Exercise brief:
Before returning the data, strip out the pictures and keep everything else exactly the same.

______________________________

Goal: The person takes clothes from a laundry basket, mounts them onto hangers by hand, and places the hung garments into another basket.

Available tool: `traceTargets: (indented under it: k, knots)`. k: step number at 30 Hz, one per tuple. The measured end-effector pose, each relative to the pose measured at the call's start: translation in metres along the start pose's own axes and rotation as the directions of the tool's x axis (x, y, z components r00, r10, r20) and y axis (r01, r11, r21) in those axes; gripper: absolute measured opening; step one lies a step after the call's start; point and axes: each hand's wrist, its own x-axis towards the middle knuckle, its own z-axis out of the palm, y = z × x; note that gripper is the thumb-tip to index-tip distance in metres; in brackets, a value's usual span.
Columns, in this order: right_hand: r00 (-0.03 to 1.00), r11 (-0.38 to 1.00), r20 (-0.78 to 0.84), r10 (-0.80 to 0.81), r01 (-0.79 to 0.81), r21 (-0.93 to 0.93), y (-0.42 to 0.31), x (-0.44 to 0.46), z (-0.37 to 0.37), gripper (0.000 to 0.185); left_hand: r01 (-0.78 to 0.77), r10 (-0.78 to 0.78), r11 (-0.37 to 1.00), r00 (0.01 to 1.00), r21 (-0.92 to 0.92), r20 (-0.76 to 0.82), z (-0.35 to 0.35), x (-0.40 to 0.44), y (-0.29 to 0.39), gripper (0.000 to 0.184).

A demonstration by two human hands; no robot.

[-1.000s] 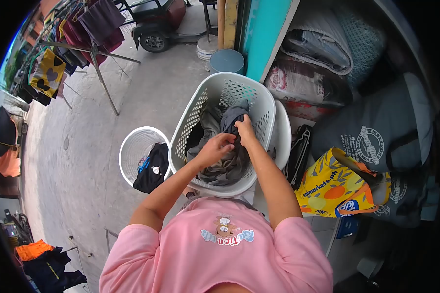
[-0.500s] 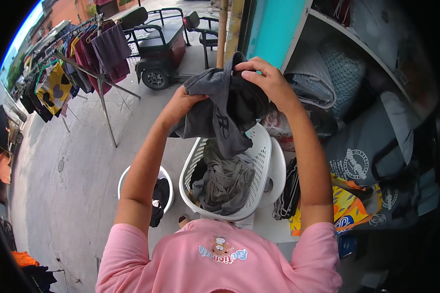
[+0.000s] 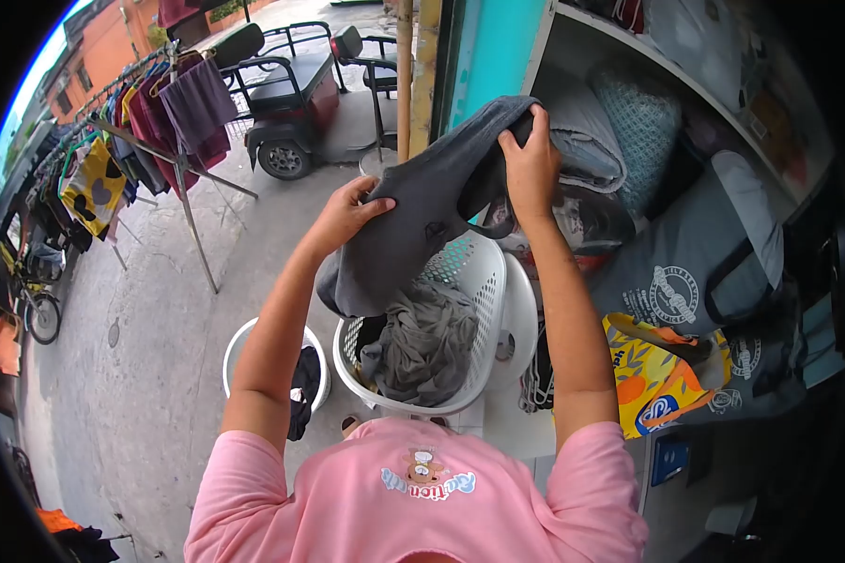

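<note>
A dark grey garment (image 3: 399,239) with a small dark emblem hangs stretched between my two hands, above a laundry basket. My left hand (image 3: 352,214) pinches its left side between thumb and fingers. Higher up, my right hand (image 3: 533,171) grips the upper right edge, beside a loop-like opening in the cloth. The white perforated basket (image 3: 491,319) stands below, close to my body. Crumpled grey clothes (image 3: 422,349) lie inside it. The garment's lower end hangs over the basket's far left rim.
A white bucket (image 3: 238,355) with dark clothes stands left of the basket. Clothes hang on a rack (image 3: 186,211) at the left, near a parked three-wheeler (image 3: 296,117). At right are shelves with bedding (image 3: 634,131), grey bags (image 3: 699,272) and a yellow bag (image 3: 671,375).
The bunched garment has been spread out and now hangs longer, tilted down to the left. My right hand has shifted to its upper right edge. The view has turned slightly right.
</note>
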Motion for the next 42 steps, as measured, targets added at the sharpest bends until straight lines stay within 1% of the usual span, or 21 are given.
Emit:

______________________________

Answer to this task:
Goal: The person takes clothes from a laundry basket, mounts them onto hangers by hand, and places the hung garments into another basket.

Available tool: `traceTargets: (indented under it: k, knots)`. k: step number at 30 Hz, one per tuple. The measured end-effector pose, each relative to the pose measured at the call's start: translation in metres along the start pose's own axes and rotation as the directions of the tool's x axis (x, y, z components r00, r10, r20) and y axis (r01, r11, r21) in those axes; gripper: absolute measured opening; step one lies a step after the call's start; point and axes: each hand's wrist, its own x-axis towards the middle knuckle, its own z-axis out of the palm, y = z × x; note that gripper is the thumb-tip to index-tip distance in metres; in brackets, a value's usual span.
Columns, in this order: right_hand: r00 (-0.03 to 1.00), r11 (-0.38 to 1.00), r20 (-0.78 to 0.84), r10 (-0.80 to 0.81), r01 (-0.79 to 0.81), r21 (-0.93 to 0.93), y (-0.42 to 0.31), x (-0.44 to 0.46), z (-0.37 to 0.37), gripper (0.000 to 0.185); left_hand: r01 (-0.78 to 0.77), r10 (-0.78 to 0.78), r11 (-0.37 to 1.00), r00 (0.01 to 1.00), r21 (-0.92 to 0.92), r20 (-0.76 to 0.82), z (-0.35 to 0.35), x (-0.40 to 0.44), y (-0.29 to 0.39), gripper (0.000 to 0.184).

A demonstration by two human hands; no robot.

[-1.000s] 
[-0.500s] 
[+0.000s] 

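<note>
A dark grey garment (image 3: 399,239) with a small dark emblem hangs stretched between my two hands, above a laundry basket. My left hand (image 3: 352,214) pinches its left side between thumb and fingers. Higher up, my right hand (image 3: 533,171) grips the upper right edge, beside a loop-like opening in the cloth. The white perforated basket (image 3: 491,319) stands below, close to my body. Crumpled grey clothes (image 3: 422,349) lie inside it. The garment's lower end hangs over the basket's far left rim.
A white bucket (image 3: 238,355) with dark clothes stands left of the basket. Clothes hang on a rack (image 3: 186,211) at the left, near a parked three-wheeler (image 3: 296,117). At right are shelves with bedding (image 3: 634,131), grey bags (image 3: 699,272) and a yellow bag (image 3: 671,375).
The bunched garment has been spread out and now hangs longer, tilted down to the left. My right hand has shifted to its upper right edge. The view has turned slightly right.
</note>
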Motion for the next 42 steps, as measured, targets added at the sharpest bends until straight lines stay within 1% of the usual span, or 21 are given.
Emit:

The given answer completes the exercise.